**Task description:**
All of the data that follows is to be printed exactly, without pictures.

**Data extract:**
+ + + + +
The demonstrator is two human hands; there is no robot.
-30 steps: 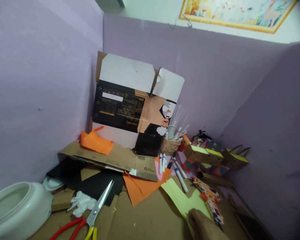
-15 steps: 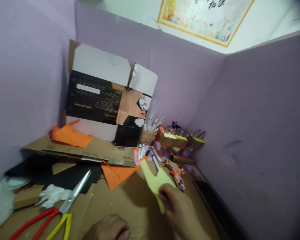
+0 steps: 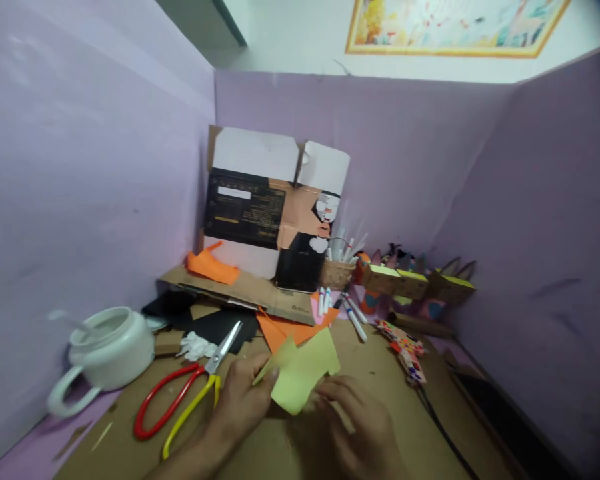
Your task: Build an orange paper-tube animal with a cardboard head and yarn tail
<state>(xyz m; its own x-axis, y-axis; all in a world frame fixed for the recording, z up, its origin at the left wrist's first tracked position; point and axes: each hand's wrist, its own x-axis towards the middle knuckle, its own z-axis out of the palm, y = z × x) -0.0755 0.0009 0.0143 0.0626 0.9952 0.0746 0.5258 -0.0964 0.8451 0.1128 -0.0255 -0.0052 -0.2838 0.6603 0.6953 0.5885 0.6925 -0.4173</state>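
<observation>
two hands now on yellow paper (image 3: 303,373)

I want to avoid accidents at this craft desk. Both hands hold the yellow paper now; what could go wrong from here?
1. The pale yellow paper piece is pinched by the left hand and the right hand; it might crease or tear.
2. The red-and-yellow-handled scissors lie close beside the left hand, so the wrist could brush the blades.
3. The white ceramic pot with a handle stands near the table's left side; a nudge may tip it.
</observation>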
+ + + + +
**Task result:**
The demonstrator is two human hands; there is no robot.
-30 steps: 
-15 steps: 
+0 steps: 
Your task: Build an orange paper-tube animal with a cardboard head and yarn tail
<state>(xyz m; its own x-axis, y-axis; all in a world frame fixed for the recording, z up, its origin at the left wrist's first tracked position; point and axes: each hand's wrist, its own x-axis towards the middle knuckle, its own z-axis out of the palm, y = z × x) -0.0755 0.0009 0.0143 0.0626 0.9952 0.0746 0.5258 -0.0964 0.8451 0.1128 -0.0255 -0.0052 -0.2838 0.6603 0.6953 0.5885 0.6925 -0.4173</state>
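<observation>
two hands now on yellow paper (image 3: 303,373)

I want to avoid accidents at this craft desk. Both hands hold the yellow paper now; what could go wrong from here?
1. The pale yellow paper piece is pinched by the left hand and the right hand; it might crease or tear.
2. The red-and-yellow-handled scissors lie close beside the left hand, so the wrist could brush the blades.
3. The white ceramic pot with a handle stands near the table's left side; a nudge may tip it.
</observation>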

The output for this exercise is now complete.